WHAT IS BEING ASKED = The answer must be one number: how many lines of the records contain "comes".

DATA SECTION =
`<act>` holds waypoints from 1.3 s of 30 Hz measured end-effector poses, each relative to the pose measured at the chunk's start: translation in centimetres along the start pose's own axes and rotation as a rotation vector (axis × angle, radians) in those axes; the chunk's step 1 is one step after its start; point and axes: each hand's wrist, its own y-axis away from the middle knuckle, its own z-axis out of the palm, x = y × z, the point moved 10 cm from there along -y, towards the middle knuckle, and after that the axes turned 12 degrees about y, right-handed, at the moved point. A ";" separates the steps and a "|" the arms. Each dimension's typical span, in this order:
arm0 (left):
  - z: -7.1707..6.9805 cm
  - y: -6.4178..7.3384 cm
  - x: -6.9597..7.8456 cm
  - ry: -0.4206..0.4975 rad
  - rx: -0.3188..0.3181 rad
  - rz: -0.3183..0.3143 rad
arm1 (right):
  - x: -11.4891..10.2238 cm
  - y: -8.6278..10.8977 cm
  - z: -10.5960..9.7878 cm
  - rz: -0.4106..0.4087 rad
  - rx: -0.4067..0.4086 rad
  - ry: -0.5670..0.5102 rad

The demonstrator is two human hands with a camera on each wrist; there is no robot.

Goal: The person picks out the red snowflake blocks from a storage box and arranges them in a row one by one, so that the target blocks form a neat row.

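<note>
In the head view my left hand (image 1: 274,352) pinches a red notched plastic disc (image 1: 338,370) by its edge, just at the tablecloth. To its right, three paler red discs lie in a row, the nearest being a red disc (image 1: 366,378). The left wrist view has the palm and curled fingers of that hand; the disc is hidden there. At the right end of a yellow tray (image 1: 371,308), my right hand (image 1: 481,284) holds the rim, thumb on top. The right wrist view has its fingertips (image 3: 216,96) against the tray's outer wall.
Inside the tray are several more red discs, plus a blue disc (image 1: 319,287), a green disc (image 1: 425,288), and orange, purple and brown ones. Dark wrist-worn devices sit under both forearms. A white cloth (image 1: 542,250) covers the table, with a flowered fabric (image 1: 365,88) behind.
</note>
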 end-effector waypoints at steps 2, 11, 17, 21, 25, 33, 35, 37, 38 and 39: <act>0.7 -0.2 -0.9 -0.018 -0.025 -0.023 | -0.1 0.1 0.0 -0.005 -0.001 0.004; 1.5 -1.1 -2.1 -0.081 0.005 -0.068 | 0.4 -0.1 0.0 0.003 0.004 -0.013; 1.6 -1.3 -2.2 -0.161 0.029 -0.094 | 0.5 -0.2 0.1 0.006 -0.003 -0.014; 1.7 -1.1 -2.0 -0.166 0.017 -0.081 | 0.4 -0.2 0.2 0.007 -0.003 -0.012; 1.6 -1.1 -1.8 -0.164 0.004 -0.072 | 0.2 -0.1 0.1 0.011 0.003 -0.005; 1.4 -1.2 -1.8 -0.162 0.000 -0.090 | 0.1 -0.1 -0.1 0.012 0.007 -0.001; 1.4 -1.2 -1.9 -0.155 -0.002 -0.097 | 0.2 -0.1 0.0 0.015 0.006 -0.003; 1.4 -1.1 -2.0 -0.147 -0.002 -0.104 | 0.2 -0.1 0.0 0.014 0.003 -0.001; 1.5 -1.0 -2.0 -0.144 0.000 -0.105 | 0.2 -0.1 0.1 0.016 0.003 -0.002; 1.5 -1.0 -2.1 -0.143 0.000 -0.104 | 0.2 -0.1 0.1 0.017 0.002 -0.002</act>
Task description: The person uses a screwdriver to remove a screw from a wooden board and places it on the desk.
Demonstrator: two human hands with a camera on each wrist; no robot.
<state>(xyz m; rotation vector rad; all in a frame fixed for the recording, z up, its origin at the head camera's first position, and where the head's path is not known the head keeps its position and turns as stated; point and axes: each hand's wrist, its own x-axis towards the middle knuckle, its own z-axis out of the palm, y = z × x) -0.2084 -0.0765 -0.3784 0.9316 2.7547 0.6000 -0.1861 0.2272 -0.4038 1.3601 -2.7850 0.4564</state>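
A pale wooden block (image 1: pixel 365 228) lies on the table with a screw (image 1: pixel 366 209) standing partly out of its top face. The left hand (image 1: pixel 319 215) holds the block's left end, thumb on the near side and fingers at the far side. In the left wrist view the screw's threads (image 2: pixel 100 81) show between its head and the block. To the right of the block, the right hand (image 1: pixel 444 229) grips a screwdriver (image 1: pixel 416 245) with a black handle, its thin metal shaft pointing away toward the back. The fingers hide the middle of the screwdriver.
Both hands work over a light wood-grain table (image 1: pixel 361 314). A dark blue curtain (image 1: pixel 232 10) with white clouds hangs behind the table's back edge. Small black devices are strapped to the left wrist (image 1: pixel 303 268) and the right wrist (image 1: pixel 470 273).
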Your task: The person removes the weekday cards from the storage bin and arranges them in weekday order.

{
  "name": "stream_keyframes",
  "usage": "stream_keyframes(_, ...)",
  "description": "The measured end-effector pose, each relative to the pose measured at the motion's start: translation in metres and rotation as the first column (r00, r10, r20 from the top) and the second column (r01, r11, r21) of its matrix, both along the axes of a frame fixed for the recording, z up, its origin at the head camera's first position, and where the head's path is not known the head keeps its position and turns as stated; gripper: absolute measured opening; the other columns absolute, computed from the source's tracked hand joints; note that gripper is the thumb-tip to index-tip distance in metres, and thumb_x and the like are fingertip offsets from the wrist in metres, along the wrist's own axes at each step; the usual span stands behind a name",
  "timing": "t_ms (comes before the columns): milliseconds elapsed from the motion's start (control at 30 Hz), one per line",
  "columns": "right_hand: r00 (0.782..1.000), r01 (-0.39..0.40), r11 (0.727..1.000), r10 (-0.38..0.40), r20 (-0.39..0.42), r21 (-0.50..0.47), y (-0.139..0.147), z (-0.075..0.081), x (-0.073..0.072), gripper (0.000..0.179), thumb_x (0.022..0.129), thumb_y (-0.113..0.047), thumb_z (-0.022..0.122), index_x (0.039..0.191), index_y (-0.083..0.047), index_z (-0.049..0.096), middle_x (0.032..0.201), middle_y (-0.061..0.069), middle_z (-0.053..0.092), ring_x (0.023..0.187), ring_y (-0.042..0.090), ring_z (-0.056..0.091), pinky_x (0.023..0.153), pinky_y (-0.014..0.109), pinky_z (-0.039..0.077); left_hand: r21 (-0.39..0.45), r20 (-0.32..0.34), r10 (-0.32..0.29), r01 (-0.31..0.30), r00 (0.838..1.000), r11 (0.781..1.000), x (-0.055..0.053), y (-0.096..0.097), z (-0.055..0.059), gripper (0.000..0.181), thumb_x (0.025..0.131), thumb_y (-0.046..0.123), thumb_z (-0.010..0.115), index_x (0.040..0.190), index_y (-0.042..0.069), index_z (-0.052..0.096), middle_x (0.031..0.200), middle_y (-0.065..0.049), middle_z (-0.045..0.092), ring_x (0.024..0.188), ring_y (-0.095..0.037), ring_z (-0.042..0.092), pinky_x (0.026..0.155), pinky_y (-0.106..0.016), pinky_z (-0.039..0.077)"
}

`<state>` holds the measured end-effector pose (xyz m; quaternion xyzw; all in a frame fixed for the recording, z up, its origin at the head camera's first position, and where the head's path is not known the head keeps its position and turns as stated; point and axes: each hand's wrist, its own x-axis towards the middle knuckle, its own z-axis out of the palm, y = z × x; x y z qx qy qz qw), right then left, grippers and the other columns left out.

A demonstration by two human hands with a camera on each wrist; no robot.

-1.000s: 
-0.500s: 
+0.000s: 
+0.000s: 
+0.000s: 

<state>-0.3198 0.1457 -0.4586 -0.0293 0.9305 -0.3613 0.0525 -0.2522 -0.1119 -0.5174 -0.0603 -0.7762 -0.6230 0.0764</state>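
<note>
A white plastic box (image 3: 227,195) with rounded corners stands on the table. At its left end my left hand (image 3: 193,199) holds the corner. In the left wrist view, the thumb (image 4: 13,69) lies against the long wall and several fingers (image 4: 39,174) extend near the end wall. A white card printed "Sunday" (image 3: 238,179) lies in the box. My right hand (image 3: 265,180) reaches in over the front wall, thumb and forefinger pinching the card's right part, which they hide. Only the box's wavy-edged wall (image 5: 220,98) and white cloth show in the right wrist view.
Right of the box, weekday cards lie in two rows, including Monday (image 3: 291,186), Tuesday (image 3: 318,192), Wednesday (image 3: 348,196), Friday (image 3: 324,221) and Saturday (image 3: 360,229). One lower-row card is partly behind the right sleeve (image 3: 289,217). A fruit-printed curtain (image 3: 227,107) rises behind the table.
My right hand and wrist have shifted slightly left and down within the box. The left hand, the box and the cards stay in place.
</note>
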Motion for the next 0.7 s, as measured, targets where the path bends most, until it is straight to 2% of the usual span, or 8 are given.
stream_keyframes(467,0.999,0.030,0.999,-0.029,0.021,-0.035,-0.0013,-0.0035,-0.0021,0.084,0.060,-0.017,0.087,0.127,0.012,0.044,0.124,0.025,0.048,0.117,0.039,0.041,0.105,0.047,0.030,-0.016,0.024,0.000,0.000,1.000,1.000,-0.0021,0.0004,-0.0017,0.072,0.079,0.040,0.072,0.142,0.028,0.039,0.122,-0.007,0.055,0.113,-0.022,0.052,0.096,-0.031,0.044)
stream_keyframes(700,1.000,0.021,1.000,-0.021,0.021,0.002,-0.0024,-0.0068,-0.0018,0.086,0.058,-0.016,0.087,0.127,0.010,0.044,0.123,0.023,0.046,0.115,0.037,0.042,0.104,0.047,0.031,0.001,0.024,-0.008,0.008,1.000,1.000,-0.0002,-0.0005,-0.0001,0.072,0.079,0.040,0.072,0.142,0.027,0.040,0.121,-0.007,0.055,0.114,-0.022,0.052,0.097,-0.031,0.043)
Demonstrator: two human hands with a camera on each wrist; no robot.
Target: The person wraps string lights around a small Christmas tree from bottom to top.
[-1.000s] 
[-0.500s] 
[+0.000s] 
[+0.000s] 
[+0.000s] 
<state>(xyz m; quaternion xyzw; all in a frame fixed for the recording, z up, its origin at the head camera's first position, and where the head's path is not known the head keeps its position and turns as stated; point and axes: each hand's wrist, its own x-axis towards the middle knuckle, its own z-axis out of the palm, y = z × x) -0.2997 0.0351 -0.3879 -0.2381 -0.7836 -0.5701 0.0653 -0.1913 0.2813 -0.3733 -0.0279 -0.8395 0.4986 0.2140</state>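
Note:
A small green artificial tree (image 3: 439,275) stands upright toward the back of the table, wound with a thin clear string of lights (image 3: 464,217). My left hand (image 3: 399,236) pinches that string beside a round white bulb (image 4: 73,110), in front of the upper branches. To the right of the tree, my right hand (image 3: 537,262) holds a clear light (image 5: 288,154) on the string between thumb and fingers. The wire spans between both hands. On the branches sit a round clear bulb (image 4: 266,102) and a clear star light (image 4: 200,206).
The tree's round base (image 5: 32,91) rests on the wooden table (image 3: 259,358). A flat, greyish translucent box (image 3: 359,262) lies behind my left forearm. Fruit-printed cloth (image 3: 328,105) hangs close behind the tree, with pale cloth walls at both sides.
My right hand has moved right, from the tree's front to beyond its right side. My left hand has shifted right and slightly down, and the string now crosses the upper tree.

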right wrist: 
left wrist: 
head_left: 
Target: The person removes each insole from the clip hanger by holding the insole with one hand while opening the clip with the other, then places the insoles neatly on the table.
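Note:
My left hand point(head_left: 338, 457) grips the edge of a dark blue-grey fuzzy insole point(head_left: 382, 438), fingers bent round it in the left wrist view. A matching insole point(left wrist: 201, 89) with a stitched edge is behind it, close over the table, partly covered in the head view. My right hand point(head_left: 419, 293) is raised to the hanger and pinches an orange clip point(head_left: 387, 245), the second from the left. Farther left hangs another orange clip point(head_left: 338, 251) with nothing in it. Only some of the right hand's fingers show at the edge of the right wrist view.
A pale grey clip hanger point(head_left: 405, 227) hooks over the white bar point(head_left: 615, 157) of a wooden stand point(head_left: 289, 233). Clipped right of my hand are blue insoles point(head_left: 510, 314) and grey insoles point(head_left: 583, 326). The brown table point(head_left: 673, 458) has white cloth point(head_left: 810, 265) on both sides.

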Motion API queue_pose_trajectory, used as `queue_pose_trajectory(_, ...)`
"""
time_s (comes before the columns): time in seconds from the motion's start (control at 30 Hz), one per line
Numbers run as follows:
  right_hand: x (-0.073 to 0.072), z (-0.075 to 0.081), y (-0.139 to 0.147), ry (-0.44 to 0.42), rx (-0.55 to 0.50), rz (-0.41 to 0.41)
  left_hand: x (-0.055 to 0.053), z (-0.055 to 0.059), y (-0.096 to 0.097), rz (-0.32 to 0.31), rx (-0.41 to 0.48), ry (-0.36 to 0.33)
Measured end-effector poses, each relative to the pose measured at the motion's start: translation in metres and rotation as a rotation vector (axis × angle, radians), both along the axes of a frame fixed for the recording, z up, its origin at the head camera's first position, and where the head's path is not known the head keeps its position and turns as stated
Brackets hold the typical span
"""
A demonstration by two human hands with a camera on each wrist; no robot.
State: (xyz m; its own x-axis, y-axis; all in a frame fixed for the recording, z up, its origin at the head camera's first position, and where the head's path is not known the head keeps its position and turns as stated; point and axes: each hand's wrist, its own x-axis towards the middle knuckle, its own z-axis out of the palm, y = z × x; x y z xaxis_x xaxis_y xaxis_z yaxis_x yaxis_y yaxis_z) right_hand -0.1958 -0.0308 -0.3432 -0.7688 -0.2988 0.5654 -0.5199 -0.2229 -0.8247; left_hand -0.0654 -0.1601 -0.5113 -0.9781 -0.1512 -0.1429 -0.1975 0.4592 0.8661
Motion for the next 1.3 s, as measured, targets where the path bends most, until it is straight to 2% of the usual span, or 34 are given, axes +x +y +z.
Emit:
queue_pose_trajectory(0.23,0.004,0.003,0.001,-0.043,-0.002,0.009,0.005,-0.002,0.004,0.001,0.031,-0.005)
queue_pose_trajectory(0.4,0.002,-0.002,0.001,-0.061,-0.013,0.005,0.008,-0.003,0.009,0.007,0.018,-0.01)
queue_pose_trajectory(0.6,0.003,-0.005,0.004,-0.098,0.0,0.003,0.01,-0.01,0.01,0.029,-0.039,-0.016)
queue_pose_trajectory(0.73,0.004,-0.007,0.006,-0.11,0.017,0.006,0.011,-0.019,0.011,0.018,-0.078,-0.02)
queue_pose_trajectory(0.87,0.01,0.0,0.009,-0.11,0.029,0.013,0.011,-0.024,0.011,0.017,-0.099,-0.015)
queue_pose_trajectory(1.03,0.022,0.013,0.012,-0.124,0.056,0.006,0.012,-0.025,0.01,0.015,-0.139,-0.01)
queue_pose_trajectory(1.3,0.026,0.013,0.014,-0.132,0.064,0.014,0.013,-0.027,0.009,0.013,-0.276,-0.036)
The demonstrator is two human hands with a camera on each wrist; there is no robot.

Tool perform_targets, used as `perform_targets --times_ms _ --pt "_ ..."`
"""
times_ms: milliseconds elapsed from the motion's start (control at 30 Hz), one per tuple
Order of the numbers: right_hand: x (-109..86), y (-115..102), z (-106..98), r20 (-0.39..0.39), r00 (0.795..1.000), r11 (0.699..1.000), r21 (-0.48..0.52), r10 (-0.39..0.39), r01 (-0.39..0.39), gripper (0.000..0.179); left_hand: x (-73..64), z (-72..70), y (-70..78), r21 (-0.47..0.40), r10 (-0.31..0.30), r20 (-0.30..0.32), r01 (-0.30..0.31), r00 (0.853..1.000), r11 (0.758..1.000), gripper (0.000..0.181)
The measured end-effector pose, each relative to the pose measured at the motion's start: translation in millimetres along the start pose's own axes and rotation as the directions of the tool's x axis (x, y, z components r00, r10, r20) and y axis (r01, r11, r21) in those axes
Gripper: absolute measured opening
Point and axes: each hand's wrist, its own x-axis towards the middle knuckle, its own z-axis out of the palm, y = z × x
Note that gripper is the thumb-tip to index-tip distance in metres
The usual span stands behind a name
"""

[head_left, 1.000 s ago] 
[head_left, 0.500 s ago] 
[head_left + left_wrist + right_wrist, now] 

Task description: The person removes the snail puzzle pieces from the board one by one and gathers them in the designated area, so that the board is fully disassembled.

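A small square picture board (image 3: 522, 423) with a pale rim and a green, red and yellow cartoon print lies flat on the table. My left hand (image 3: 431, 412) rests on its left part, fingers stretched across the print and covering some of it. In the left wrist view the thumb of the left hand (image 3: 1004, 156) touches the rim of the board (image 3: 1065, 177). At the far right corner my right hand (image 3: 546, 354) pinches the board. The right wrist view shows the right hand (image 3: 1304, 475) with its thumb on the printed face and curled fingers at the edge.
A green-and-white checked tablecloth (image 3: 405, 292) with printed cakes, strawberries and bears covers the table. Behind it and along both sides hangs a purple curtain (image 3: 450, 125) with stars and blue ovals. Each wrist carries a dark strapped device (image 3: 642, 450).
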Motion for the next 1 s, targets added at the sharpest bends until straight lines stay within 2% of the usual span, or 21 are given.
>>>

SOLUTION BELOW = 2